Re: [PR] HDDS-15514. DNS-refresh-on-failure for OM, SCM, DN RPC paths [ozone]

via GitHub Tue, 09 Jun 2026 08:00:39 -0700


kerneltime commented on PR #10470:
URL: https://github.com/apache/ozone/pull/10470#issuecomment-4661084173


   ## Self-review (Round 2): adversarial pass over my own draft, force-pushed 
at `d7aa14e066`
   
   I ran a 5-persona adversarial review (architect / security / correctness / 
testing / integration) on the original `4770df45` draft, fixed everything they 
surfaced, then ran the same 5 personas again against the fixes. Round 2 found 3 
real bugs in my Round 1 fixes plus 1 documentation gap. All addressed in this 
push.
   
   ### Round 1 findings → addressed in earlier passes
   
   - **`SCMConnectionManager.refreshSCMServer` left `StateContext` per-endpoint 
queues keyed by the stale address.** Incremental container reports / container 
actions / pipeline actions queued under the old key were silently undeliverable 
after a swap. Fix: new `StateContext.migrateEndpoint(old, new)` re-keys all 
five maps; called from `HeartbeatEndpointTask.maybeRefreshScmAddress` after a 
successful swap.
   - **Connection-class filter excluded `SocketTimeoutException`** — the AWS 
EC2 / EKS silent-drop case the JIRA description names as load-bearing. Fix: 
extracted to a shared `org.apache.hadoop.hdds.utils.ConnectionFailureUtils` 
that also matches `EOFException` and `SocketException`, with a depth-bounded 
(16) cause-chain walk to defend against pathological cycles.

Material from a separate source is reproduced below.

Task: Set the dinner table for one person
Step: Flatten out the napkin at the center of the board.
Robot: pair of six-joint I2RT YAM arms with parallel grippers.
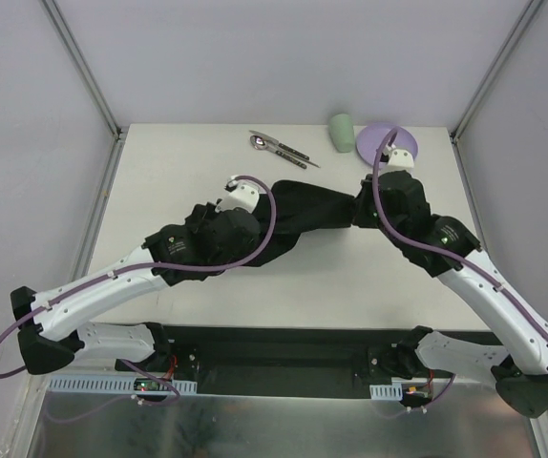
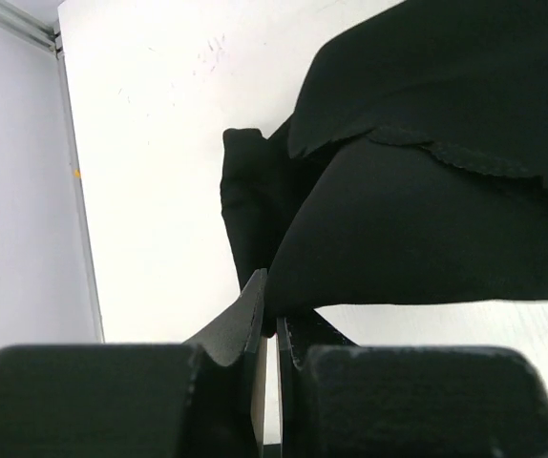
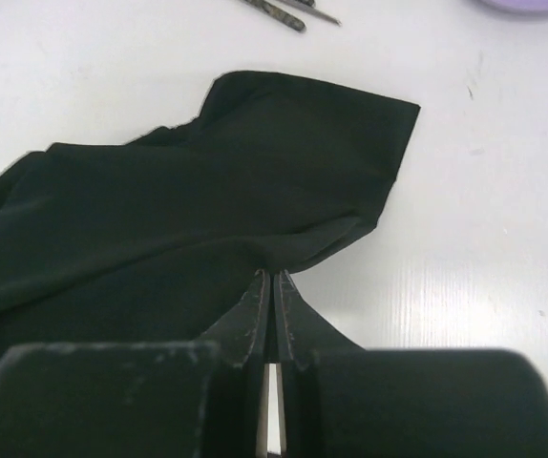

   - **`OMProxyInfo.refreshAddressIfChanged` leaked the stale RPC proxy.** 
Sister SCM path stopped it; OM path did not. Fix: capture old proxy reference, 
swap fields under monitor, call `RPC.stopProxy` outside the monitor (mirrors 
`SCMFailoverProxyProviderBase`).
   - **`HadoopRpcOMFailoverProxyProvider.delegationTokenService` was `final`,** 
computed once at construction. Fix: `volatile`, recomputed in a new 
`onAddressRefreshed(nodeId)` hook called from 
`OMFailoverProxyProviderBase.maybeRefreshCurrentOmAddress` on swap.
   - DNS lookup is now performed **outside** the entry monitor (a slow / dead 
resolver could otherwise freeze every concurrent reader); swap is committed 
under a re-check that defends against lost updates.
   
   ### Round 2 findings → fixed in this push
   
   - **`StateContext.migrateEndpoint` raced on the unsynchronized `endpoints` 
HashSet and `isFullReportReadyToBeSent` HashMap.** Producers 
(`addContainerAction`, `addIncrementalReport`, `addPipelineActionIfAbsent`) 

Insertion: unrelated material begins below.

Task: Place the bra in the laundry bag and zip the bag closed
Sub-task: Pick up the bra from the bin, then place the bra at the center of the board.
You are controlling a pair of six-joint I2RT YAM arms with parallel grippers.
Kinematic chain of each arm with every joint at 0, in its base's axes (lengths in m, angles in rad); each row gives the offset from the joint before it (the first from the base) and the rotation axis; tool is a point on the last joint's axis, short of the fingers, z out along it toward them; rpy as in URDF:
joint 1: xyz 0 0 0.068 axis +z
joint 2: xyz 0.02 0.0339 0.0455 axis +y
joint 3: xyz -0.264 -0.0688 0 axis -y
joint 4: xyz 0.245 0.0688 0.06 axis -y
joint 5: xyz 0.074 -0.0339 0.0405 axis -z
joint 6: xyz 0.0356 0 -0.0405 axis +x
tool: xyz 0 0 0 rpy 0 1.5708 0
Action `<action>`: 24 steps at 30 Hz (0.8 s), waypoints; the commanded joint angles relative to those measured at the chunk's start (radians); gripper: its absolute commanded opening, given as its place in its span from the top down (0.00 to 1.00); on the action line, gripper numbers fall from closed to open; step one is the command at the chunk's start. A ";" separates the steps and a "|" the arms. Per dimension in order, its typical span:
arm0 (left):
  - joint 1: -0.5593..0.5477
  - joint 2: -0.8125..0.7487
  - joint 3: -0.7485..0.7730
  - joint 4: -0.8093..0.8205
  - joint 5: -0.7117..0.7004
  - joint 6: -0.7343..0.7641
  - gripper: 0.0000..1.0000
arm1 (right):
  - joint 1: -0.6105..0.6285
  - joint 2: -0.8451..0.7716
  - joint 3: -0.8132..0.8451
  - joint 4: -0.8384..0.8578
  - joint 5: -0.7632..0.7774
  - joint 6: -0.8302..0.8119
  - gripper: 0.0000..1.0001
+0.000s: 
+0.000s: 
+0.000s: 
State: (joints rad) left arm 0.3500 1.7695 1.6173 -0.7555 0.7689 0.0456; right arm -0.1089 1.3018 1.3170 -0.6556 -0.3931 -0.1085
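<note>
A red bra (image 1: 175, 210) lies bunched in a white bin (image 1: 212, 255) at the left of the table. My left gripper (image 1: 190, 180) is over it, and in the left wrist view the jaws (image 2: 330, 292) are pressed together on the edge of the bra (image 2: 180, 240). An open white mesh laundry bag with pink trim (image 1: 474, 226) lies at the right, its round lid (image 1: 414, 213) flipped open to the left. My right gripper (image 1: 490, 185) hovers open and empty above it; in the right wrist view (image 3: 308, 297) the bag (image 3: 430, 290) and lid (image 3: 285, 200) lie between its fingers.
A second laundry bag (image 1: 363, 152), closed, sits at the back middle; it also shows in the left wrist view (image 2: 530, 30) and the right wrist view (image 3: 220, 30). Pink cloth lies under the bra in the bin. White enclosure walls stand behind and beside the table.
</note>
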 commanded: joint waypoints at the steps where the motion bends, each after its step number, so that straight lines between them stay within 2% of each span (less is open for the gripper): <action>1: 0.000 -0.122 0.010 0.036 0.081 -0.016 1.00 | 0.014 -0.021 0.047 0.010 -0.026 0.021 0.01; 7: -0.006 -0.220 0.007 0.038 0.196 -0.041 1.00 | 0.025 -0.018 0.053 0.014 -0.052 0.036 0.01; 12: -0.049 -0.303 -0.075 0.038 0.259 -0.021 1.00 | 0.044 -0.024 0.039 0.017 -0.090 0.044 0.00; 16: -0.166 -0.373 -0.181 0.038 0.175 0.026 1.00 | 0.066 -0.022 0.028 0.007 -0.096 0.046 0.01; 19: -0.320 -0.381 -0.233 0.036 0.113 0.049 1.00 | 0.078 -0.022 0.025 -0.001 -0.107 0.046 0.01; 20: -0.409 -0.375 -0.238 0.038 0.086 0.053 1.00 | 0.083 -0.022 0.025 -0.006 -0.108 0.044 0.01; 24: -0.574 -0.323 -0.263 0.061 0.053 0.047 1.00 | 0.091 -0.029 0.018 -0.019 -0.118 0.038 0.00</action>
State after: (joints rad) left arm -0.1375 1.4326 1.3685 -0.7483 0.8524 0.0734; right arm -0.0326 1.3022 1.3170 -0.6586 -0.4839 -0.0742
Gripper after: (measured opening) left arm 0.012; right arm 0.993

iterate `endpoints` under different monitors than the migration, and 
`addPipelineActionIfAbsent` iterates with no monitor at all. Concurrent 
migration could throw CME or NPE under K8s pod churn — turning a recovery 
feature into a stability regression. Fix: `endpoints` is now a 
`CopyOnWriteArraySet`, `isFullReportReadyToBeSent` a `ConcurrentHashMap`, and 
producers null-skip queues whose entries the migration removed. Migration 
ordering (producers' queues first, `endpoints` set last) ensures any thread 
that observes the new endpoint membership has already been able to observe its 
queues populated. Collision case (newEndpoint already keyed) does not merge 
foreign queues.
   - **OM-side "retry-same-proxy" fix didn't actually pin `nextProxyIndex`.** 
The Round 1 code returned `FAILOVER_AND_RETRY` after a successful refresh, but 
`RetryInvocationHandler.performFailover()` reads `nextProxyIndex` (which prior 
retries may have already advanced) and lands on the wrong OM. Fix: explicitly 
call `setNextOmProxy(currentOmNodeId)` before returning, mirroring the existing 
`OMLeaderNotReady` "retry same OM" pattern. New 
`TestOMFailoverProxyProviderRefreshWired.testRefreshSuccessPinsCurrentNodeId` 
proves the fix end-to-end.
   - **The migration test was vacuous** — `STALE_ADDR.equals(refreshed)` made 
`migrateEndpoint` short-circuit on the early-return, so the assertion that the 
new key existed in the metrics map passed regardless of whether migration ran. 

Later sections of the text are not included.